I cannot recall ever having an inferiority complex. By that I mean I don’t recall ever experiencing a sustained feeling that someone else’s greater natural or acquired status, intellect, talent, or abilities, in any way, diminished me—that because I was not so endowed, I must be made of lesser clay. That’s not to say I haven’t felt envy from time to time, or that I haven’t felt inadequate for some task. I certainly have. Knowing my limitations, and accepting them where I must, seems to me the better part of maturity and happiness.

On the flip side, I have experienced some people who have a developed superiority complex. I’m sure you know the type, they have the air of someone who wants you to think they’re naturally superior. Candidly speaking, while many people are, I’m usually not bothered by these people. I’m actually rather amused…and curious.

The snobbery of wealth is typically hollow and fake, there’s usually not much depth there. You find out quickly in conversation. There are no spiritual or mental qualities worth admiring in money snobs. And typically speaking, they’re terrible bores, because they’ve got big pockets but not big minds or souls. The snobbery of beauty is, well, skin deep only. We may find the snobbery unattractive and off-putting, even if we can’t help but admire the beauty. But there usually isn’t much beyond their looks. We’re immediately reminded of the meaning of the phrase “high maintenance.”

A truly cultured and refined intellect or artistic sense…now that’s something different. The snobbery is bad and, yes, off-putting. But unlike the rich or the beauty snob, the intellectual or artistic snob may have something to truly offer, beyond mere show, if their conversation is interesting and insightful. Their snobbery, in part, may actually in some ways be justified. Not in the class sense or “I’m superior than you” sense, but in the “I’m unique” sense. I have no problem recognizing and admiring superior minds. I’d like to think engaging these minds is good for my own. If you’re an avid reader, especially of the Great Books, you’re use to getting past the ephemeral and detritus of human folly and admiring the enduring gems of wisdom and art. If we seek a life of depth and meaning we cannot get “caught up in the thick of thin things.”* We must move past that to what truly matters.

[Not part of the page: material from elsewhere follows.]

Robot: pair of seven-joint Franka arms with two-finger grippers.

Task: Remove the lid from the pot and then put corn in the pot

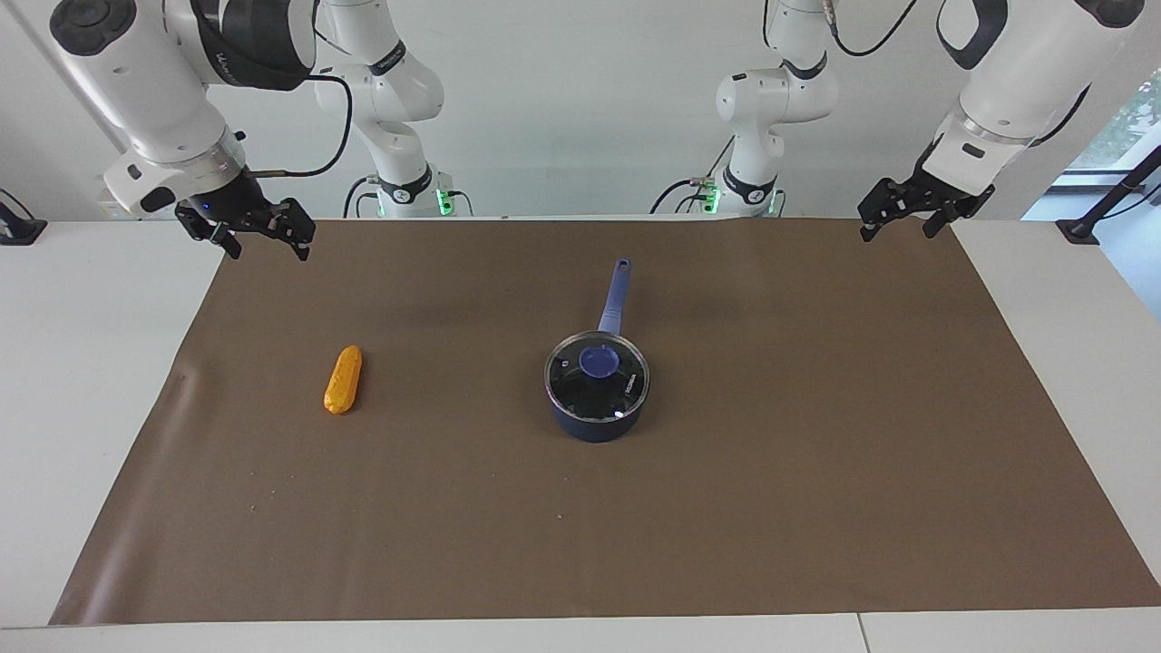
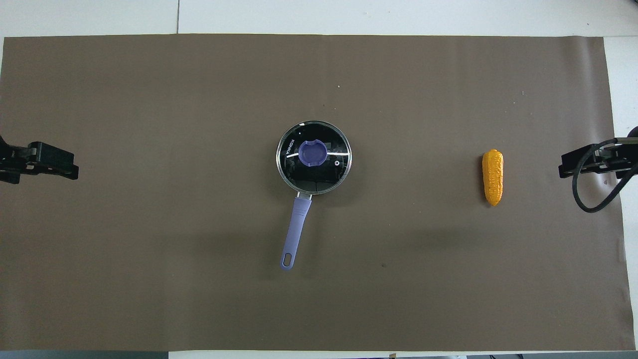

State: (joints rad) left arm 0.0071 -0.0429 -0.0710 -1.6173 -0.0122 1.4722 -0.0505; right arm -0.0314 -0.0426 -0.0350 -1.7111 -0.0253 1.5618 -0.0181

I should note. I’m not saying that being a snob in any way is a good thing, because it’s not. I’m just saying that some self regard may be deserved, even if most of the time, I find, it usually isn’t. I’m saying that sometimes truly gifted people may be a snob, but I don’t let that distract me from enjoying and learning from an engagement with their mind—which is the only part of them you can truly learn anything of lasting value. I can look past the petty, even inwardly laugh at it sometimes, to recognize something unique and take from it those gems that edify my own mind and soul.